KEY WORDS: Amish heritage; Amish mutual networks; family roles; genetics; prenatal care, birthing center; and home remedies
The United States is truly a multicultural society with nurses caring for more and more childbearing women and their families from culturally diverse backgrounds. With pregnancy and childbirth being cultural, social, and physiologic experiences, any approach to culturally competent nursing care must be responsive to the particular needs of our culturally diverse patients.
CASE STUDY
The religious and cultural beliefs of the Amish culture have led to variations in health care practices that are different from main stream American culture. The Amish have a health care belief system that includes traditional remedies passed from one generation to the next.
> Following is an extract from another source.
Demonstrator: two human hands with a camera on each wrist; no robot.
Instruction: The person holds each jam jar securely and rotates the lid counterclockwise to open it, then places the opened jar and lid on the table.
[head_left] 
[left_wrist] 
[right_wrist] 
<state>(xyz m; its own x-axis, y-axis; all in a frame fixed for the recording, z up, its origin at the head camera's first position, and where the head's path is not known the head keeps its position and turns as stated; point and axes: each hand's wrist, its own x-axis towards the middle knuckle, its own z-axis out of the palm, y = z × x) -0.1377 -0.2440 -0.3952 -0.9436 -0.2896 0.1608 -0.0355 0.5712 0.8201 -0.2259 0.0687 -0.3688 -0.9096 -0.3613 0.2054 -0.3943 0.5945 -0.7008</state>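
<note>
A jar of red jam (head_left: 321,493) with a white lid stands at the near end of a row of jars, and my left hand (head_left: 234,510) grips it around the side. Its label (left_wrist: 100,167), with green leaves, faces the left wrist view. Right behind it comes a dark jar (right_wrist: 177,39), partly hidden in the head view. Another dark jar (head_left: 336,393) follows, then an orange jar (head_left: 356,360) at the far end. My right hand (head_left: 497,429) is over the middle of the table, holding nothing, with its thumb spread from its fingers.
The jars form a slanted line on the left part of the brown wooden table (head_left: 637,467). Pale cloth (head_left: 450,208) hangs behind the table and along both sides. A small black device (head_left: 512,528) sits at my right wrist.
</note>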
An opportunity to observe, care for, and learn about the Amish culture and life styles of this population occurred quickly one evening when our neonatal ICU received a transfer of a 24 hour old, 36 week gestation, 8 pound, six ounce female infant. This infant was delivered to a Gravida 14, para 13, 34 year old Amish mother who delivered at home and, because of birth asphyxia, the infant was taken to a nearby emergency room by a neighbor of the family who had a car. The family did not carry any health insurance and were concerned about paying the doctor and hospital bills associated with this baby's admission to the neonatal ICU. The biological and extended family visited frequently and brought in their own food in bags. The grandmother and neighbor would gather the children all around to eat in the waiting room while the...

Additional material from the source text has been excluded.